Но он, вдруг положив на стол локти и перегнувшись ко мне, усмехается каким-то своим мыслям и начинает необыкновенно доверительно:
— Пари держу, что раздумываете сейчас насчет веснушчатого своего спасителя: вот, мол, и под милицейским мундиром жива еще русская душа, богобоязненная, справедливая и тому подобное. Которую, мол, не сумели испортить, несмотря на… и так далее. Ведь угадал?
— Представьте, нет. Я об этом не думал!
— Ах, бросьте! Интеллигенты вашего поколения обязательно все народники и богостроители. А на мой взгляд, Белинский был прав, когда объявлял, что русский народ к Богу и религии совсем равнодушен. Что вы на этот счет скажете?
Я принимаю было вопрос за некий новый кошачий экивок в отношении мышки, но думаю тут же: или — нет? Или просто ему, полуночнику по роду его неблагодатной работы, хочется почесать со мною язык?
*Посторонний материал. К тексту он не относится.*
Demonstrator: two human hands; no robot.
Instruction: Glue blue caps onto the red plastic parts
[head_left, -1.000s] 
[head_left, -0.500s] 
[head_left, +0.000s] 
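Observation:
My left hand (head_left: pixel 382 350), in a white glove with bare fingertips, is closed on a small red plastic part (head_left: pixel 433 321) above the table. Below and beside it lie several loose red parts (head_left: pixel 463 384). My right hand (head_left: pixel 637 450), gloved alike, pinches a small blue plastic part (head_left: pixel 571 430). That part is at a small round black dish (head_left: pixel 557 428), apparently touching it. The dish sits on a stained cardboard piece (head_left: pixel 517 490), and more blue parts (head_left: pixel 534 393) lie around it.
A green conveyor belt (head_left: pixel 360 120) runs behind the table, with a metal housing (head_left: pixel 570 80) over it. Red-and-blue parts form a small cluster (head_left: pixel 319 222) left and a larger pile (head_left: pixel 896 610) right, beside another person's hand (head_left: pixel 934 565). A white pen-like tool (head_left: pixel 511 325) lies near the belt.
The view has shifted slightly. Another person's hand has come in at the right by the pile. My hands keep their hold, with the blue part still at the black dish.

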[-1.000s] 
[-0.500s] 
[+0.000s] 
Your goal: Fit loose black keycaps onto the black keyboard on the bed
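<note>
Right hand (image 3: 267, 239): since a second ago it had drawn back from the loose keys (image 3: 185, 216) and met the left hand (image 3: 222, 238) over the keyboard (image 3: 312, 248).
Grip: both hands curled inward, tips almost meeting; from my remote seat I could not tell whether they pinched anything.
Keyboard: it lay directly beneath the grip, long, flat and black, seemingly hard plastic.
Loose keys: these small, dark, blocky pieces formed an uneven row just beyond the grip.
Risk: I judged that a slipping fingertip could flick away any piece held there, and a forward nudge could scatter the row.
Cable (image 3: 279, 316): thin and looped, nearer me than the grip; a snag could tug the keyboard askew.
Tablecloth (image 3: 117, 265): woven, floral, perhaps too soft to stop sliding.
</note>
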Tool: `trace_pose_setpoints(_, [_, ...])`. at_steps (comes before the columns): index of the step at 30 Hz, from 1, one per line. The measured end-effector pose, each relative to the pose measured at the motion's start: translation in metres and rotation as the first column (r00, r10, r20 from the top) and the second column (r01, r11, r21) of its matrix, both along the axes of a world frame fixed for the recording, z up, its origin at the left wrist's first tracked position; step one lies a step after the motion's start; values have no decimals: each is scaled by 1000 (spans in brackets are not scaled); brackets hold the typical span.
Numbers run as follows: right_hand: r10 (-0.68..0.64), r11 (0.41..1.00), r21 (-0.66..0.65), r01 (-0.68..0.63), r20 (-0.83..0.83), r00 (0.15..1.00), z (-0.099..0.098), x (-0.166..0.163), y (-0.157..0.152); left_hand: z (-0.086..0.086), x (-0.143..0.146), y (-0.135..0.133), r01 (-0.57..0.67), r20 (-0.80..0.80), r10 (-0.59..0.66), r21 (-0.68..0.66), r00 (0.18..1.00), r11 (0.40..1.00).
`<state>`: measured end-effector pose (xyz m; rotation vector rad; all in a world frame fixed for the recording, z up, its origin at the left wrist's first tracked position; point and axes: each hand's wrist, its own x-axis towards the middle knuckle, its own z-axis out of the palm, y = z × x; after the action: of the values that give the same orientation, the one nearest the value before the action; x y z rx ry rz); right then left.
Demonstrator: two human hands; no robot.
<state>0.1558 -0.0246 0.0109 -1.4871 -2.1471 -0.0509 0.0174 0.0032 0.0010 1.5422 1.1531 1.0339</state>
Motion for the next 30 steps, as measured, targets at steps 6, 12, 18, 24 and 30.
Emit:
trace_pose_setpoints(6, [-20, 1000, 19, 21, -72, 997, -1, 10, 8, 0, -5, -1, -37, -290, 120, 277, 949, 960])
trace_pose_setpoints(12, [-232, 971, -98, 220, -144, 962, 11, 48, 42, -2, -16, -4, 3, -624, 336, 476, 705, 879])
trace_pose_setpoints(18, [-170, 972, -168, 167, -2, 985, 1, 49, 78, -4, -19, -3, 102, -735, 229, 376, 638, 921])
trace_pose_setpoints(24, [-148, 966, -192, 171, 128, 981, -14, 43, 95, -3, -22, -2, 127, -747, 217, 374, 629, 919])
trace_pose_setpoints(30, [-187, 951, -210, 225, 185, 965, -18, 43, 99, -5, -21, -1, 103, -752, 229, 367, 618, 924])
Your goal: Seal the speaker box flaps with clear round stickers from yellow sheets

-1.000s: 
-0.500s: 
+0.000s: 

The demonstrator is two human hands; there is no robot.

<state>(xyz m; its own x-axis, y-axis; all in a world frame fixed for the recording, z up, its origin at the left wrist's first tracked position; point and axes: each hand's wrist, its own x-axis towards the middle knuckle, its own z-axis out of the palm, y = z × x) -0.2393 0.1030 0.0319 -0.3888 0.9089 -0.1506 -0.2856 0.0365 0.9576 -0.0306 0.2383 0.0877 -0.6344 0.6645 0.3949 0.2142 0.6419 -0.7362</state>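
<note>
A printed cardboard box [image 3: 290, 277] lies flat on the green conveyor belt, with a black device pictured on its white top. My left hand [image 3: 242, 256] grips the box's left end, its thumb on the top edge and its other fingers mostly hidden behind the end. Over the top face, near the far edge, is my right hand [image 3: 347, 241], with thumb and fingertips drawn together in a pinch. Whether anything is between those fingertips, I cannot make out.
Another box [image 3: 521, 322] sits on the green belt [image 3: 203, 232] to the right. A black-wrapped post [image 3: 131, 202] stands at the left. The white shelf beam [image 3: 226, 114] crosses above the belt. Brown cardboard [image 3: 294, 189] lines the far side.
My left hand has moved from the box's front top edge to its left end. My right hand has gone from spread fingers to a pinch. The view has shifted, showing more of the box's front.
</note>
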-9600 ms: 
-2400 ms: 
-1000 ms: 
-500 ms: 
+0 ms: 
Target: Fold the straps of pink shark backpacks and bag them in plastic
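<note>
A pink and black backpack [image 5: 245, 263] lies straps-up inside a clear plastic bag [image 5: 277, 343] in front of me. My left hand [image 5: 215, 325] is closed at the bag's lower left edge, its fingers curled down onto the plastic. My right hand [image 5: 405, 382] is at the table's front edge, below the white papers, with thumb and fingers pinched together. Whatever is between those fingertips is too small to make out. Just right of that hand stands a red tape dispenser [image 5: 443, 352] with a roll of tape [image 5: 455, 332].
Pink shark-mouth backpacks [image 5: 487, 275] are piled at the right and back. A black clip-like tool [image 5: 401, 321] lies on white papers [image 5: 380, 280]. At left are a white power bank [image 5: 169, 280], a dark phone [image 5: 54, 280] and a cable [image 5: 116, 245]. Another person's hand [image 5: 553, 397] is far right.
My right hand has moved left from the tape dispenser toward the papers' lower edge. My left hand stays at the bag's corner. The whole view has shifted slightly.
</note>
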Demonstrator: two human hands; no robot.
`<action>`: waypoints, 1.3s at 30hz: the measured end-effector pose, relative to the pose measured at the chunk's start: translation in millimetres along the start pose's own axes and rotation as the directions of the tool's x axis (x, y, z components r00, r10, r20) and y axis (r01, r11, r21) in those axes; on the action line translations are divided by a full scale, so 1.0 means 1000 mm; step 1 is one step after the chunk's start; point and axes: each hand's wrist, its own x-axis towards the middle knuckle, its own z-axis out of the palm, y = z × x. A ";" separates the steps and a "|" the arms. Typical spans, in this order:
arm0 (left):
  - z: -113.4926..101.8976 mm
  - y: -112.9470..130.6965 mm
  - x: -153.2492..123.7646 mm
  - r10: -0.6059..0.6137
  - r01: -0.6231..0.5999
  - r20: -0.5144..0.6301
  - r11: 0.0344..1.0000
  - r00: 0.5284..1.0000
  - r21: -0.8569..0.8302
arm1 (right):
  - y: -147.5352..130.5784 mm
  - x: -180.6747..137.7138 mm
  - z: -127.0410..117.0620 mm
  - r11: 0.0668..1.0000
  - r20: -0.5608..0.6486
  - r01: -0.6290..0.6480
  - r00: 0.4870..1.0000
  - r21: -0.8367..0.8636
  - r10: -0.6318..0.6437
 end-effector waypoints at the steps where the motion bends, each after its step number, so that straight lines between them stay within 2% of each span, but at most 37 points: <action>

— Мне этой темой как-то не приходилось заниматься.
— Скажи пожалуйста! А я вот так даже пару богословских книжонок прочел Полюбопытствовал. Случилось мне тут одного… то есть я хочу сказать, случилось мне дискутировать с одним фанатиком. «Народ, говорит, богоносец»… цитаты разные… «Всю тебя, земля родная, В рабском виде Царь небесный. Исходил благословляя». И тому подобное. Ну и, конечно, насчет любви и всечеловечности. А сам проповедь сочинил с этакими скрытыми, понимаете ли, мотивчиками насчет сионских' мудрецов, — нетерпимость прет из каждой строки. Как же, спрашиваю, — отец Моисей его по имени, — как же, говорю, вы так, отец: Моисей, а антисемит?..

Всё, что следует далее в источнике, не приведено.